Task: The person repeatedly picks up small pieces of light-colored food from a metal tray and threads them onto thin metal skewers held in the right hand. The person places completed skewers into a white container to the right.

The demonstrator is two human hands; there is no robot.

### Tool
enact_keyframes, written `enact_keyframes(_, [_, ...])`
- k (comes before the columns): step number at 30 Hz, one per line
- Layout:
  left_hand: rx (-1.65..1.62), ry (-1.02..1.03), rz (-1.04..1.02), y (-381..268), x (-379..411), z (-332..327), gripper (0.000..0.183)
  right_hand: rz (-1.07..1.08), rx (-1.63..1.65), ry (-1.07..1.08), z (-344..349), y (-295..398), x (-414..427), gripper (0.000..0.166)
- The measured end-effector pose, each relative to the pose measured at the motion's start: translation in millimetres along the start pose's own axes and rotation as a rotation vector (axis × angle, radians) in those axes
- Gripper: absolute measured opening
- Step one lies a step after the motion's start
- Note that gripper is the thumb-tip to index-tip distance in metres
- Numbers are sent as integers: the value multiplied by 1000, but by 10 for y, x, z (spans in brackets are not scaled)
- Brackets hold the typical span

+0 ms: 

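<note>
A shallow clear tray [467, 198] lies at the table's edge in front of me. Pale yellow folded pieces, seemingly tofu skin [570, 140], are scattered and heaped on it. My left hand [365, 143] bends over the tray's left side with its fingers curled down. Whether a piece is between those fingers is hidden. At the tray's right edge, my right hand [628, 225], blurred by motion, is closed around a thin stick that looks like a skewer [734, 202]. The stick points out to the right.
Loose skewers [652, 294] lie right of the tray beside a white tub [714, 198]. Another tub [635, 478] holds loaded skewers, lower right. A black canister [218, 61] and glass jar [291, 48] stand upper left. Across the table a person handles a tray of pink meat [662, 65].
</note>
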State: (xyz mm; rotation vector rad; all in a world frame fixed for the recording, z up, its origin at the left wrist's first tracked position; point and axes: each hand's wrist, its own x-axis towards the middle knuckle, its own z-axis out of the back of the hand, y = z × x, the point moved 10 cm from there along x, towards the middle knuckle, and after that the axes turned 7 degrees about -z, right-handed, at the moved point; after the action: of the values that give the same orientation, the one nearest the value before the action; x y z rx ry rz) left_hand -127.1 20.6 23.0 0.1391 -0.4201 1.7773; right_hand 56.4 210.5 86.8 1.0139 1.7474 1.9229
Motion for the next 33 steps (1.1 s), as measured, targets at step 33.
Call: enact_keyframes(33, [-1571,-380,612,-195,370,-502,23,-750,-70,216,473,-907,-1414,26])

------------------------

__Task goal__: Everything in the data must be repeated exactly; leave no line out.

__Response area__:
Task: The person repeatedly picks up small pieces of light-colored food from a metal tray and threads them onto thin metal skewers held in the right hand. The person places completed skewers into a white container to the right.

The demonstrator is two human hands; there is no robot.

### Tool
enact_keyframes, written `enact_keyframes(_, [_, ...])`
- k (comes before the columns): step number at 30 Hz, one per line
- Layout:
  left_hand: rx (-1.65..1.62), ry (-1.02..1.03), rz (-1.04..1.02), y (-381..268), x (-379..411), z (-332..327), gripper (0.000..0.183)
  right_hand: rz (-1.07..1.08), rx (-1.63..1.65), ry (-1.07..1.08), z (-344..349), y (-295..398), x (-414..427), gripper (0.000..0.166)
- The measured end-effector pose, each relative to the pose measured at the motion's start: translation in millimetres along the start pose's own axes and rotation as a rotation vector (axis × angle, radians) in those axes
- Gripper: absolute measured opening
- Step one lies a step after the motion's start
- Note that gripper is the thumb-tip to index-tip distance in metres
- Numbers are sent as integers: the value multiplied by 1000, but by 10 for y, x, z (spans in brackets are not scaled)
- Brackets hold the typical span

+0 ms: 

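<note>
A shallow clear tray [467, 198] lies at the table's edge in front of me. Pale yellow folded pieces, seemingly tofu skin [570, 140], are scattered and heaped on it. My left hand [365, 143] bends over the tray's left side with its fingers curled down. Whether a piece is between those fingers is hidden. At the tray's right edge, my right hand [628, 225], blurred by motion, is closed around a thin stick that looks like a skewer [734, 202]. The stick points out to the right.
Loose skewers [652, 294] lie right of the tray beside a white tub [714, 198]. Another tub [635, 478] holds loaded skewers, lower right. A black canister [218, 61] and glass jar [291, 48] stand upper left. Across the table a person handles a tray of pink meat [662, 65].
</note>
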State: (xyz mm; rotation vector rad; all in a world frame fixed for the recording, z up, its origin at the left wrist's first tracked position; point and axes: each hand's wrist, its own x-axis towards the middle knuckle, its own z-axis out of the back of the hand, y = z × x, the point moved 10 cm from there along x, towards the middle knuckle, and after that the axes turned 7 degrees about -z, right-handed, at the moved point; after the action: of the values that give the same orientation, the one nearest the value before the action; x y z rx ry rz) left_hand -127.1 20.6 23.0 0.1391 -0.4201 1.7773; right_hand 56.4 210.5 86.8 1.0139 1.7474 1.9229
Motion for the next 33 steps (1.1 s), as measured, targets at step 33.
Call: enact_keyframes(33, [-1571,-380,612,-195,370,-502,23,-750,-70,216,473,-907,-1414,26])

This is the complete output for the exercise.